The study aimed to characterize the gut microbiome in neonatal jaundice infants (NJI) versus non-NJI, identify microbial differences, and assess alterations pre- and post-treatment. Fecal samples were collected from infants at five timepoints to analyze the microbiota composition using 16S rRNA sequencing.
How were fecal samples collected and processed?
232 fecal samples were prospectively collected from 51 infants at 0, 1, 3, 6 and 12 months. Samples were immediately delivered to the lab on dry ice. DNA was extracted using a commercial kit and quality checked. After exclusions, 114 samples from 6 NJI and 19 non-NJI were used for 16S rRNA amplification and MiSeq sequencing.
What microbiome differences were found between NJI and non-NJI at 0 months?
In meconium, microbial diversity was decreased in NJI versus non-NJI. The genus Gemella was reduced in NJI while Klebsiella and Clostridium showed alterations. 11 predicted microbial functions like fructose metabolism enzymes were decreased, while acetyl-CoA production was increased in NJI. This suggests neonatal jaundice associates with gut dysbiosis.
How did the microbiome change from 0 to 1 month with treatment?
From pre- to post-treatment, microbial β-diversity significantly changed.
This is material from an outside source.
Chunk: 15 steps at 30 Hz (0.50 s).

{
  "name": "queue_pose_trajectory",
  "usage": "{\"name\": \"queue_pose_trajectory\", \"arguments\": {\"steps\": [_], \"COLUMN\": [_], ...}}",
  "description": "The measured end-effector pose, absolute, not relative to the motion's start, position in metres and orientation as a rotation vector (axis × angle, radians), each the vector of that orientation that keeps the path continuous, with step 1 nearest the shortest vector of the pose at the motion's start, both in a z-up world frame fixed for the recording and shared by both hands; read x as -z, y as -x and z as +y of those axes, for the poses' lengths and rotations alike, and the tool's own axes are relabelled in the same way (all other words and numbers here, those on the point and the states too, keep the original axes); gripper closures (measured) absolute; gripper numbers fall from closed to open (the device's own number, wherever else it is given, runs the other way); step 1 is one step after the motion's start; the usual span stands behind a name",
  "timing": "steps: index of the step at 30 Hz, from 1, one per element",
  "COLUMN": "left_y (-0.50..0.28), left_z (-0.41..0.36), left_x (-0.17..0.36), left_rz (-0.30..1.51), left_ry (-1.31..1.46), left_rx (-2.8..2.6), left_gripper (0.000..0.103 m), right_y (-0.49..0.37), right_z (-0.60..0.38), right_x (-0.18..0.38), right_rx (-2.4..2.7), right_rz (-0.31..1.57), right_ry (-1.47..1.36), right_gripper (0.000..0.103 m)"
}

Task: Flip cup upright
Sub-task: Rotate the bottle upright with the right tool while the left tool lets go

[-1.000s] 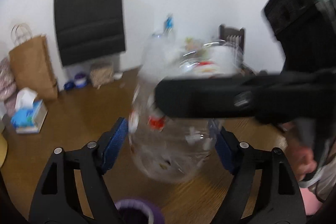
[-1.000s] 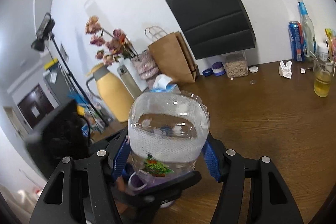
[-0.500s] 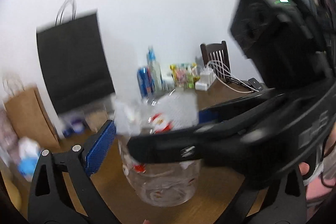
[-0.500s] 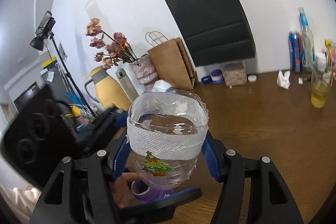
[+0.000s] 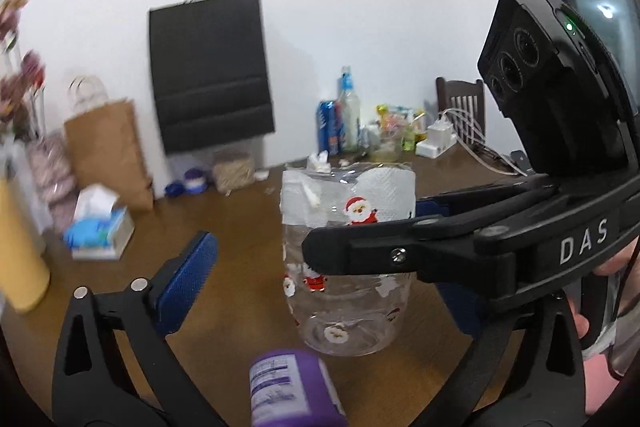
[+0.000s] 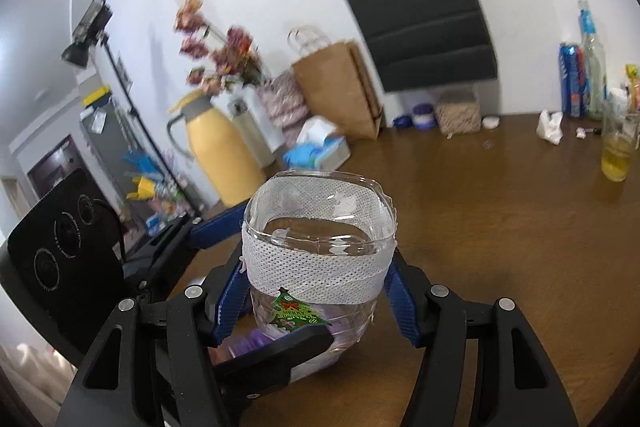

Firmicutes and Actinobacteria increased, while Proteobacteria and Fusobacteria decreased after treatment. Specific taxa and microbial functions also showed significant differences between the two timepoints.
Were microbiome differences still present between recovered NJI and non-NJI?
At 1 month, the microbial community of recovered NJI clustered separately from non-NJI but became more similar over time. Key taxa and functional differences were identified between the groups at 1 month but disappeared by 12 months. Growth outcomes did not significantly differ at 12 months, suggesting transient microbiome disruption.
In summary, this thorough study profiled the unique meconium microbiome in neonatal jaundice and its alterations with treatment over time, providing insights into microbiome-based interventions.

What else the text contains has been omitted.